All of the data that follows should be retyped exactly as it appears.

★ ★ ★ ★ ★ ★ ★

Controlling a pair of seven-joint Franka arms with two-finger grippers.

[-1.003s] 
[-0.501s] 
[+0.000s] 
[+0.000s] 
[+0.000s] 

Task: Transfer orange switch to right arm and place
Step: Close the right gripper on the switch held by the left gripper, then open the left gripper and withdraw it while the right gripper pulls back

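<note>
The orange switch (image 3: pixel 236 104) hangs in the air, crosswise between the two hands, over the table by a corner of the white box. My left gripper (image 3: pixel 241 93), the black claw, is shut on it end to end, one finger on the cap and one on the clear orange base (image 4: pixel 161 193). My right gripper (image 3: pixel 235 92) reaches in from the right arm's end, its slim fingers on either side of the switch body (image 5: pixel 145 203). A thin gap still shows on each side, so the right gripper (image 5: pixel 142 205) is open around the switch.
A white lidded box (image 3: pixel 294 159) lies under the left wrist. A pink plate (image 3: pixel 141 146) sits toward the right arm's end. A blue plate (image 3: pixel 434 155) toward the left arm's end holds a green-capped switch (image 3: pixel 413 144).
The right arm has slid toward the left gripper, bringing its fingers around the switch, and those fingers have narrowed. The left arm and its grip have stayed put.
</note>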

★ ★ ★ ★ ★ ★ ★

**YOUR SOLUTION:**
Controlling a pair of seven-joint Franka arms with two-finger grippers.

[-1.003s] 
[-0.501s] 
[+0.000s] 
[+0.000s] 
[+0.000s] 

Task: Transfer orange switch to right arm and place
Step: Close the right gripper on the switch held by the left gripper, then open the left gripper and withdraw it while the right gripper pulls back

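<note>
The orange switch (image 3: pixel 236 104) hangs in the air, crosswise between the two hands, over the table by a corner of the white box. My left gripper (image 3: pixel 241 93), the black claw, is shut on it end to end, one finger on the cap and one on the clear orange base (image 4: pixel 161 193). My right gripper (image 3: pixel 235 92) reaches in from the right arm's end, its slim fingers on either side of the switch body (image 5: pixel 145 203). A thin gap still shows on each side, so the right gripper (image 5: pixel 142 205) is open around the switch.
A white lidded box (image 3: pixel 294 159) lies under the left wrist. A pink plate (image 3: pixel 141 146) sits toward the right arm's end. A blue plate (image 3: pixel 434 155) toward the left arm's end holds a green-capped switch (image 3: pixel 413 144).
The right arm has slid toward the left gripper, bringing its fingers around the switch, and those fingers have narrowed. The left arm and its grip have stayed put.
</note>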

This exercise has now been fully answered.